Inter-Environnement Bruxelles
© IEB - 2021

Palais du Midi : la Cour constitutionnelle annule l’ordonnance « Fast track », mais décide de maintenir ses effets : quelles conséquences pour la suite ?

En janvier 2024, l’ARAU et IEB, rapidement rejoints par des habitants et commerçants du quartier Stalingrad, introduisaient un recours en annulation devant la Cour constitutionnelle à l’encontre de l’ordonnance de la Région de Bruxelles-Capitale du 5 octobre 2023 « instituant une procédure d’instruction spécifique d’une demande de permis d’urbanisme relative à la déconstruction de l’intérieur du Palais du Midi et à la modification du permis délivré le 24 mai 2029 », dite « Fast track ».
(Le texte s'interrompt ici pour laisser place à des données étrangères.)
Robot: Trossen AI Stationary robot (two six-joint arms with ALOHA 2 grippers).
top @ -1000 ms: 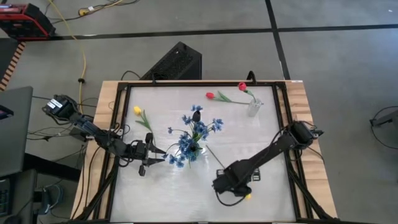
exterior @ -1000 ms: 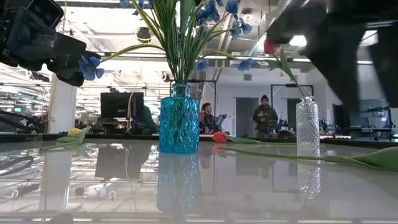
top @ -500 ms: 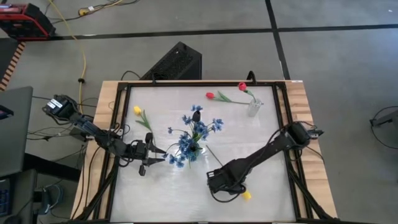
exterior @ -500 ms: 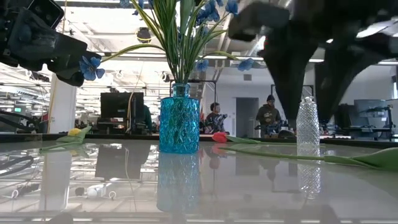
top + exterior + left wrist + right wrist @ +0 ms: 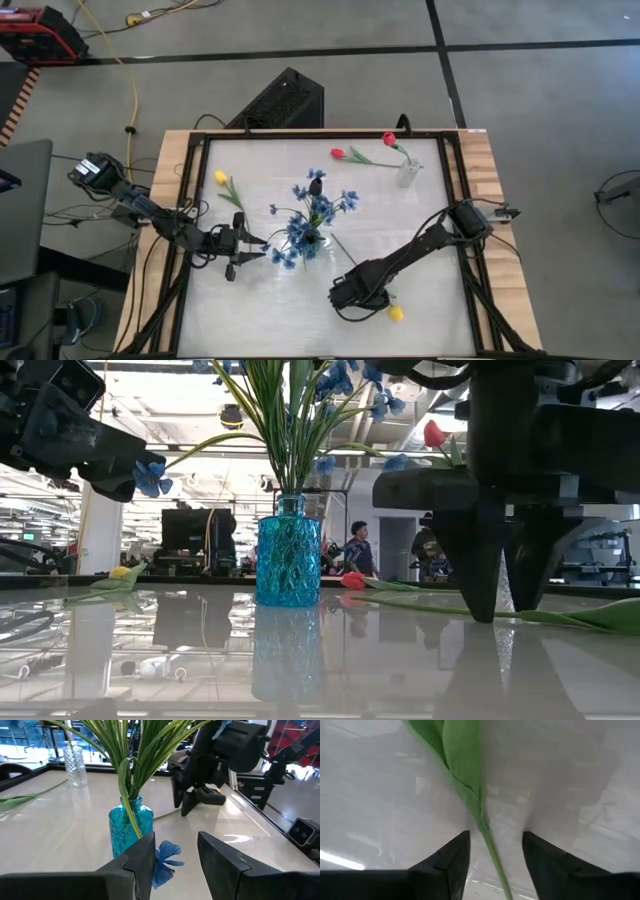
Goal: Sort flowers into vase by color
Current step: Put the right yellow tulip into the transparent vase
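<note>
- Right wrist view is showing the right gripper [image 5: 492, 852] pointing down with fingers spread apart, straddling the green stem [image 5: 470, 795] of a yellow tulip [image 5: 396, 313] lying flat on the table [image 5: 420, 220], not clamping it.
- High view is adding what the wrist can't: that stem is running diagonally from the blue vase [image 5: 309, 241] toward the near edge, bloom end nearest.
- Left gripper [image 5: 175, 855] is hovering open beside the blue flowers [image 5: 318, 210].

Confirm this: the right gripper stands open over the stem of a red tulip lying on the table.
Wrong colour. The right gripper stands open over the stem of a yellow tulip lying on the table; the high view shows its yellow bloom just beyond the gripper. The red tulips lie farther off.
</note>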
Palais du Midi © IEB - 2023

Cette ordonnance organise une procédure d’instruction d’une demande de permis d’urbanisme relative à un projet particulier – la démolition du Palais du Midi – qui déroge à la procédure commune du CoBAT, dans la mesure où elle permet à la STIB de bénéficier d’une procédure de traitement de sa demande de permis selon des modalités simplifiées et dans une temporalité accélérée. L’adoption, dans l’urgence, de cette ordonnance fait suite aux difficultés techniques qui ont impliqué, dans le cours de l’année 2021, la mise à l’arrêt du chantier portant sur le tronçon de tunnel devant être construit sous le Palais du Midi et qui relie la nouvelle station Toots Thielemans au tunnel existant du pré-métro sous le boulevard Lemonnier.
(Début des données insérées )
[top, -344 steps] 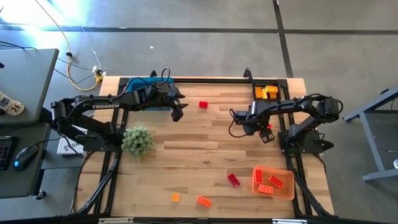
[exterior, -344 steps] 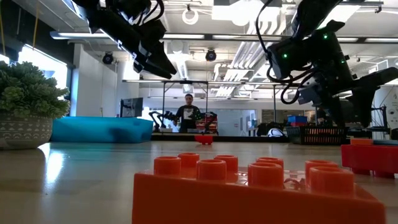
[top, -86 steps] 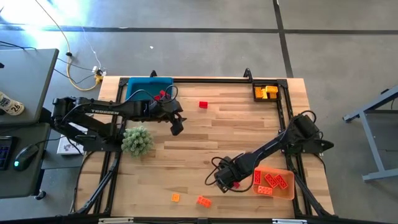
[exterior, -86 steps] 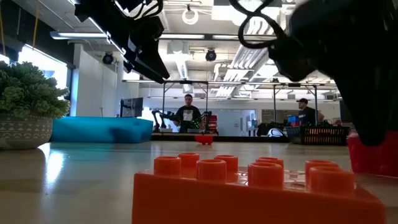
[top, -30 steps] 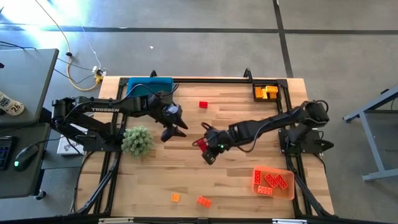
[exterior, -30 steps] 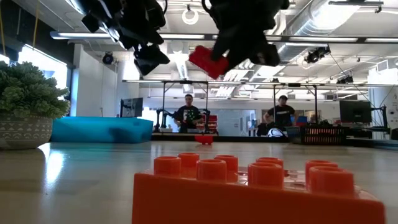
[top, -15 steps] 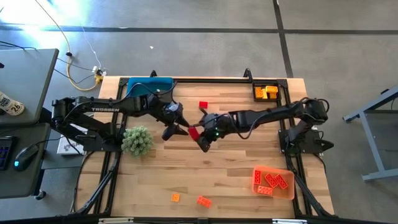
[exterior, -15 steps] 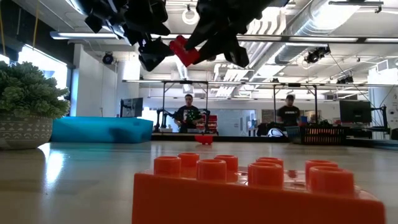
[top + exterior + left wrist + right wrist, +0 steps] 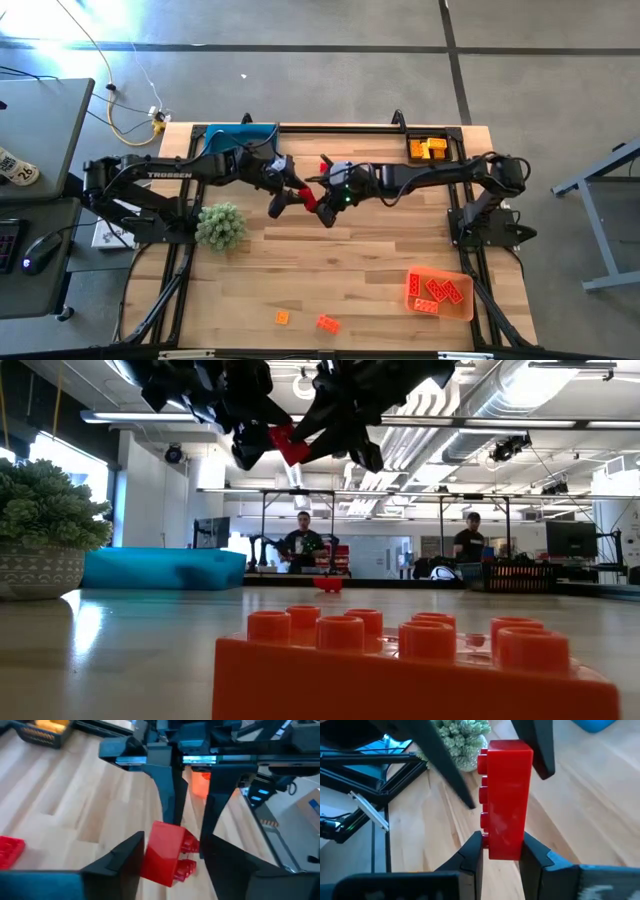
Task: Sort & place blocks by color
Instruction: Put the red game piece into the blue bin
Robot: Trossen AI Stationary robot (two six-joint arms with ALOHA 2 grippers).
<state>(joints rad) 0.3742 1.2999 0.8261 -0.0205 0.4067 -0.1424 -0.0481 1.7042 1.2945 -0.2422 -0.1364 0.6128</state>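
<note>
- So both arms meet up in the air over the bench [image 9: 300, 260], a bit toward 12 o'clock from its middle in the high view.
- The right pincer [image 9: 318, 207] is clamped tight on a red brick [image 9: 506, 797]; in its own wrist view the brick stands on end between the two fingers, studs facing sideways.
- The left pincer [image 9: 288, 196] has its fingers spread on either side of that same red brick. From its wrist view I can't tell if they actually touch it yet.
- In the low view the brick hangs well above the bench top, between the two dark pincers.
- Another small red brick [image 9: 324, 162] sits on the bench just at 12 o'clock of the meeting point.
- Blue tray [image 9: 240, 135] at about 10 o'clock, black bin [image 9: 412, 140] with yellow and orange bricks at 2 o'clock, clear tray [image 9: 462, 308] with red bricks at 4 o'clock.
- Two orange bricks [image 9: 327, 323] lie near 6 o'clock, one huge up close in the low view.
- Green plant ball [image 9: 221, 225] at 9 o'clock.
</note>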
À travers ce recours, IEB et l’ARAU entendaient dénoncer une procédure sur mesure et au rabais, mais aussi, à titre incident, protéger le patrimoine architectural du Palais du Midi et préserver les nombreux usages qu’il accueille depuis des décennies [1].

Par un arrêt du 16 janvier dernier, la Cour constitutionnelle a annulé l’ordonnance Fast track. Comme l’y invitaient les requérants, elle juge que l’ordonnance attaquée crée une différence de traitement injustifiée entre la STIB et le demandeur de permis lambda ou, pour le dire autrement, qu’elle est discriminatoire à l’égard de ce dernier : « S’il est vrai que les caractéristiques du projet concerné par l’ordonnance attaquée sont exceptionnelles, elles ne sont pas pour autant uniques en leur genre et elles ne justifient dès lors pas la mise en place d’un régime applicable à une autorisation administrative pour un projet particulier. En effet, d’autres projets répondant à des impératifs d’intérêt général sont susceptibles de concerner un nombre de personnes élevé et, en cas de retard ou de blocages dans l’aboutissement du chantier, d’affecter lourdement l’espace public local et la mobilité de plusieurs quartiers ».
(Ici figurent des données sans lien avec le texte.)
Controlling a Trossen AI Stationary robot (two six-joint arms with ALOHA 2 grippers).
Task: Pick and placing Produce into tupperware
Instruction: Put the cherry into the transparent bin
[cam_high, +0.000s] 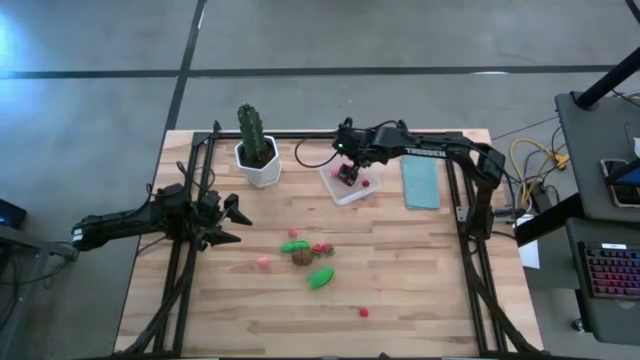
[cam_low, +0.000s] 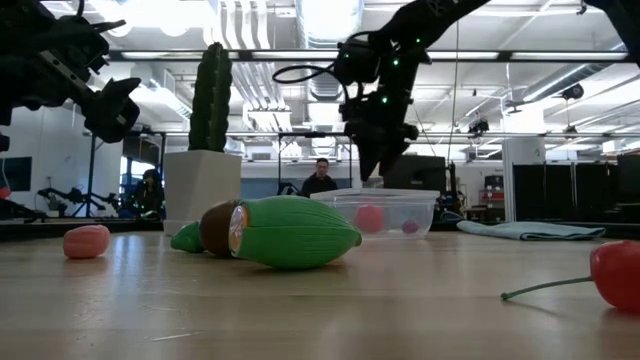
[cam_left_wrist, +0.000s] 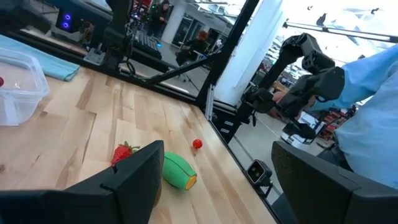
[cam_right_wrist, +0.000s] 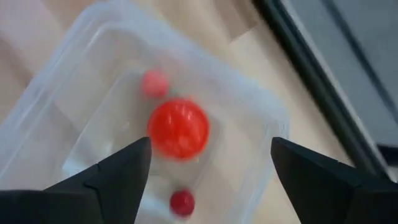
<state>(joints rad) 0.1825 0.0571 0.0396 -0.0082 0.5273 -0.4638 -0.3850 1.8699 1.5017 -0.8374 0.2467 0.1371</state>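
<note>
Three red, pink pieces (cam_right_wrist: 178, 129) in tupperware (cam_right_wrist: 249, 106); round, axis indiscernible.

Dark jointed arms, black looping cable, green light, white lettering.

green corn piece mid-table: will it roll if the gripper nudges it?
Probably. The green piece is a smooth oval lying on its side, so a side nudge likely rolls it. Its tapered ends suggest it would curve rather than run straight. It looks like hollow plastic, so likely light.

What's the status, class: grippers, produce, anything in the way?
Right gripper open above tupperware; red ball inside. Left gripper open, waiting at table's left. More produce mid-table. Nothing in the way.
</note>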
Par « pragmatisme », la Cour a cependant décidé de maintenir les effets de l’ordonnance annulée. Il s’agit, selon elle, de « tenir compte des lourdes conséquences de l’arrêt du chantier sur l’espace public local et sur la mobilité », alors pourtant que les habitant·es, commerçant·s, comités et associations ne cessent de dénoncer les conséquences qu’aurait, au contraire, la poursuite des travaux sur la (sur)vie du quartier et sur les finances régionales. Nous restons plus que jamais mobilisés pour mettre un terme définitif à ce chantier et au projet de métro 3 dans son ensemble.

Concrètement, la décision de la Cour signifie qu’en dépit de l’inconstitutionnalité constatée, l’instruction de la demande de permis relative à la démolition de l’intérieur du Palais du Midi peut se poursuivre selon la procédure rapide mise en place par l’ordonnance Fast track : la STIB peut déposer sa demande de permis, étant entendu que celle-ci doit être accompagnée d’une étude d’incidences sur l’environnement et faire l’objet d’une enquête publique. Tout aussi concrètement, cela signifie que les associations, habitants et commerçants requérants se voient confortés dans leur travail de vigilance, et leur analyse des failles de procédures clairement et objectivement confirmée. Ils persévèreront donc d’autant plus dans leur critique du projet à l’occasion de la future enquête publique : car le permis de démolition est encore loin d’être octroyé et le Palais du Midi est encore debout !

Gageons par ailleurs qu’à l’avenir, le législateur réfléchira à deux fois avant d’instaurer une procédure spécifique pour un projet particulier, quelle que soit son ampleur.